De leur action à l'écocide, il n'y a qu'un pas. Maurice Feschet y est d'ailleurs très favorable: «Il vaudrait mieux que tout le monde s'engage volontairement, mais puisque ce n'est pas le cas il faut que la loi soit contraignante. L'écocide me semble être une solution», confirme-t-il. Le producteur de lavande n'espère pas d'argent à l'issue de ce procès. Il table sur un changement radical pour lutter efficacement contre le changement climatique. «Je le fais pour mes petits-enfants. J'agis en grand-père inquiet. Je crois beaucoup en la politique du colibri, la conscience individuelle qui devient collective. Il faut bien que les États deviennent aussi des petits oiseaux pour faire bouger les choses non?», déclare-t-il en riant.

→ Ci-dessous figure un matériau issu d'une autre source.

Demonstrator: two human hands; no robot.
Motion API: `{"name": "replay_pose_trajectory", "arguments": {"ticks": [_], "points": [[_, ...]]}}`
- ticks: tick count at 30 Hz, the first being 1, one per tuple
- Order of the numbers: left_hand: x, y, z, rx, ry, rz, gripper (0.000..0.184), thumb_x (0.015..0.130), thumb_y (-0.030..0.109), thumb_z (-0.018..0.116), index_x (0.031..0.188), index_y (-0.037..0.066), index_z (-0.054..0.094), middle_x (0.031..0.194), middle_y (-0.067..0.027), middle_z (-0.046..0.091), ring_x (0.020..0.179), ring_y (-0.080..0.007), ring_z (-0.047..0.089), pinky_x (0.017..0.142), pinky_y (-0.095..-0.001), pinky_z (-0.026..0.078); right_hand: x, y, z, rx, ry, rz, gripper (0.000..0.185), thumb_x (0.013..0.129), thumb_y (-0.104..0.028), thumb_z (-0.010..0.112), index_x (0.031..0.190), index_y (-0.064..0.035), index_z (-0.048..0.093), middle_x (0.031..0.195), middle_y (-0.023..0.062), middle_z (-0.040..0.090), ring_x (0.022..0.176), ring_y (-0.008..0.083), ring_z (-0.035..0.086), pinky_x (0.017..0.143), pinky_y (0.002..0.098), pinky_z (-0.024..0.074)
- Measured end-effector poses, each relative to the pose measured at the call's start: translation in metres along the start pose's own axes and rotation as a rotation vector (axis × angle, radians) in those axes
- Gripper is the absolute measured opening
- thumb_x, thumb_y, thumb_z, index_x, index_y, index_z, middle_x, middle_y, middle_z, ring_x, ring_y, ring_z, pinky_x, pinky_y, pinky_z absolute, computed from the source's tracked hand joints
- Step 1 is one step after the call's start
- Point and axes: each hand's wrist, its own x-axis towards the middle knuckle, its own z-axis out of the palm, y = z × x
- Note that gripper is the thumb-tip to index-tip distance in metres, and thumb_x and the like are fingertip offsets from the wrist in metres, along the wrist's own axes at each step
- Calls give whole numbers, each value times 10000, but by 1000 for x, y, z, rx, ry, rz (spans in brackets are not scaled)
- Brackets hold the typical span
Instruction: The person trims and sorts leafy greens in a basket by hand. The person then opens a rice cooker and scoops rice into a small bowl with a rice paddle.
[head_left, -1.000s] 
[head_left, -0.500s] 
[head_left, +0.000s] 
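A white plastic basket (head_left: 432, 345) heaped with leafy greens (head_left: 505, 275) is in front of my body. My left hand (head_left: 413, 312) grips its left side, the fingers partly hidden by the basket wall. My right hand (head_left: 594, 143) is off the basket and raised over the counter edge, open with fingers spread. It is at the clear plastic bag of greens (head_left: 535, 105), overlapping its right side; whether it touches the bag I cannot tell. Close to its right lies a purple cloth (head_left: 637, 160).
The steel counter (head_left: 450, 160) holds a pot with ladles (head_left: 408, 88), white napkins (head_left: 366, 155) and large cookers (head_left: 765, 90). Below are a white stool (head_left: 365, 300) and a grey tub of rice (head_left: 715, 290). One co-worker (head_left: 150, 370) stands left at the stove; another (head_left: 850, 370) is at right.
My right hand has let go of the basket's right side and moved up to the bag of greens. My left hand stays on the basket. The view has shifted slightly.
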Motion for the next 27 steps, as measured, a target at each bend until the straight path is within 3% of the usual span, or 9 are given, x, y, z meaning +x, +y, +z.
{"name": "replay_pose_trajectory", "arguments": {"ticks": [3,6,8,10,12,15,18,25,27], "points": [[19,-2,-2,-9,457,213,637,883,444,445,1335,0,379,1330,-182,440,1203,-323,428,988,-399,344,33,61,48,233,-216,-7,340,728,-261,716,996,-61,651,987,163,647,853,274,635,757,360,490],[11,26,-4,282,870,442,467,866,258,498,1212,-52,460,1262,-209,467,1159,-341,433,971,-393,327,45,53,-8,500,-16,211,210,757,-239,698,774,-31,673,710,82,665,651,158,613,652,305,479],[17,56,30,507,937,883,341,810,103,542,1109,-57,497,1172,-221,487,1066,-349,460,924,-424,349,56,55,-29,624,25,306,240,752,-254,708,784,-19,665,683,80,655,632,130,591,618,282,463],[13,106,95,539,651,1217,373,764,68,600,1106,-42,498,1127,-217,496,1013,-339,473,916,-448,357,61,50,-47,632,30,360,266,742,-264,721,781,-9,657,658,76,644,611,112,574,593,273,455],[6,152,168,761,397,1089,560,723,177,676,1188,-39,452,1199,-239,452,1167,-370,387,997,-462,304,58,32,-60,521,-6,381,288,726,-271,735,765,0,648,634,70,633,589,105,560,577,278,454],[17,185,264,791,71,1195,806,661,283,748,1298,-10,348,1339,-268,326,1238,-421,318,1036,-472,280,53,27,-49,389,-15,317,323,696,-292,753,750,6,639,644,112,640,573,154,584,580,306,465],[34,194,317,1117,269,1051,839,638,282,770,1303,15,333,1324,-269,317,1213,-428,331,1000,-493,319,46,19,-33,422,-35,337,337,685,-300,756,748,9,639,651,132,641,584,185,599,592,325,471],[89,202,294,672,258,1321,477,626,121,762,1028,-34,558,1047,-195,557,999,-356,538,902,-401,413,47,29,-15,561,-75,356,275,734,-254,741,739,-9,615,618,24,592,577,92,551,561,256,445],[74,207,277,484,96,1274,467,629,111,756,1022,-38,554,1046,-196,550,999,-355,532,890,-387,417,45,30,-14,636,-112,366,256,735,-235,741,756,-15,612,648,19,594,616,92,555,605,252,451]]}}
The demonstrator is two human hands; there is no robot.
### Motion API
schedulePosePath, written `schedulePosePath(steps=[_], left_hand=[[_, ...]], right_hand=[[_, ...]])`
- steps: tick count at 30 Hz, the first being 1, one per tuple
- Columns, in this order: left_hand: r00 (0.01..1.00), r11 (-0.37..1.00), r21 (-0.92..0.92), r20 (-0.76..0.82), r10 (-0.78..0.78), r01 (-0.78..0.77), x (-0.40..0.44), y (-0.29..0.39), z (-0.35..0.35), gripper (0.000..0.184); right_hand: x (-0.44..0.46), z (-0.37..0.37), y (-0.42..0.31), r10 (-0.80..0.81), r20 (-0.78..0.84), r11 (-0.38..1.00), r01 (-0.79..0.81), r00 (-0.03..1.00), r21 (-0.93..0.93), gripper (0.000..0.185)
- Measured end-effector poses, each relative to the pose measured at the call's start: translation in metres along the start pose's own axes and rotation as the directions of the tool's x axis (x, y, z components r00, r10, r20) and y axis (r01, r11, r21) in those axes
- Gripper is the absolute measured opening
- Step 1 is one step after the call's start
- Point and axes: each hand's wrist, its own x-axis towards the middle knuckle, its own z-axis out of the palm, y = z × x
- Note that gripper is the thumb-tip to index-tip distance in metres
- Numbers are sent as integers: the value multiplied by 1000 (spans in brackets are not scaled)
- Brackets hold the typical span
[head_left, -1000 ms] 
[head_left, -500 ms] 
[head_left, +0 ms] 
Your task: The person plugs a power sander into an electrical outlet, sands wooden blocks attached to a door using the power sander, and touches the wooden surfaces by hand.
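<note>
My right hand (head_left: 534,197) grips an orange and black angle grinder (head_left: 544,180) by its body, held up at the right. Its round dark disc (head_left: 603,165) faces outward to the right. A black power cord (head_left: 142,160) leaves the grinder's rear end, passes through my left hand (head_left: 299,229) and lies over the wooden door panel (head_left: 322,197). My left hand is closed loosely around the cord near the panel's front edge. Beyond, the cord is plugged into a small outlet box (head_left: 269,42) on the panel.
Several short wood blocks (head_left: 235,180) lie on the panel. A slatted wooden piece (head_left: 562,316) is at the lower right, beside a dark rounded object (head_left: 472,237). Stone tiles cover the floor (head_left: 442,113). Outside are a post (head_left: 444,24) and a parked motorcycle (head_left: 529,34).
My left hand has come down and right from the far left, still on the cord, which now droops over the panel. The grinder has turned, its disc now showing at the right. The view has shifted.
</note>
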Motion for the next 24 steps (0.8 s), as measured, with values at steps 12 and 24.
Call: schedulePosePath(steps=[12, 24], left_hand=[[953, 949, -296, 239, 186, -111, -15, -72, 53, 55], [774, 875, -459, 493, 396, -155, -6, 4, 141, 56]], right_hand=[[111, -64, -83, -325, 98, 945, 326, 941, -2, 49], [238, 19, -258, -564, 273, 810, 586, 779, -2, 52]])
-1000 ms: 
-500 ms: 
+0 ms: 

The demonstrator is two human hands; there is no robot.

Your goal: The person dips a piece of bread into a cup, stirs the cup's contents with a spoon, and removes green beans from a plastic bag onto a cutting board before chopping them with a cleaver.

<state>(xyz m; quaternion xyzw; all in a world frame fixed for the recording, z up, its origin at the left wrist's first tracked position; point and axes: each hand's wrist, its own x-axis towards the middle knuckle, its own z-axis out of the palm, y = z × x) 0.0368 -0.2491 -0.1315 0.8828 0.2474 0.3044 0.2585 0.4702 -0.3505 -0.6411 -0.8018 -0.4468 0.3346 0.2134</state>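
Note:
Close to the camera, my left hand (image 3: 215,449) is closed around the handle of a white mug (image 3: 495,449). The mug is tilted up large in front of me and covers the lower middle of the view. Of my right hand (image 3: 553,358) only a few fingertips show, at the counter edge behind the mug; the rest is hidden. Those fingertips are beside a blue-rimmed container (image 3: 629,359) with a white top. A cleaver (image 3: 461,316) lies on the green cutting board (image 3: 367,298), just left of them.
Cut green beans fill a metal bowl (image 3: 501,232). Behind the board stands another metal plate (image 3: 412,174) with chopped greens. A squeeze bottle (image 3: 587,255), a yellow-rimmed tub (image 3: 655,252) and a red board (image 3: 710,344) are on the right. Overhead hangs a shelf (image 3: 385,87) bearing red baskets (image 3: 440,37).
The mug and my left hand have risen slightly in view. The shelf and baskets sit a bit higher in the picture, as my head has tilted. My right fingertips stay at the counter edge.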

Depuis quelques mois, Maurice Feschet a régulièrement rendez-vous à Bruxelles pour suivre l'évolution de sa plainte. Il a aussi adhéré à l'action Notre Affaire à Tous, qui poursuit l'État français pour inaction climatique. L'étude complète de leur requête et leur possible passage en tribunal pourraient prendre plusieurs années. De plus en plus de personnes, en s'appuyant sur l'aide d'ONG, osent se dresser face aux États et réclamer une justice pour le climat.

La Cour européénne a ordonné aux Pays-Bas 25% de réduction des gaz à effet de serre d'ici à 2020.

En 2015, la Cour européenne a donné raison à la plainte d'une ONG de défense de l'environnement, Urgenda, contre le gouvernement néerlandais demandant à la justice de qualifier un changement de température de plus de 2 degrés de «violation des droits humains».

Même si la décision est actuellement en appel, le jugement a ordonné aux Pays-Bas de réduire d'au moins 25% les émissions de gaz à effet de serre dans le pays d'ici à 2020. Si l'écocide voyait le jour dans le droit international, les citoyen·nes auraient la possibilité de porter plainte contre les États et les grands groupes en cas de catastrophe naturelle mais aussi avant qu'un drame se produise.

Que ce soit un grand-père inquiet ou des ONG, beaucoup s'inquiètent pour l'avenir de la planète et espèrent que le droit évoluera rapidement vers une prise en considération de la conscience écologique. Fin juillet, l'Assemblée nationale a approuvé le controversé traité de libre-échange entre l'Union européenne et le Canada (Ceta) qui devrait fortement augmenter la pollution suite à la hausse des importations et des exportations.

Le Ceta a été qualifié maintes fois par des députés comme «un traité écocide», il devrait être aussi approuvé par le Sénat avant d'être validé. Petit à petit, le terme se fait une place chez les responsables politiques sans pour l'instant avoir de réel pouvoir.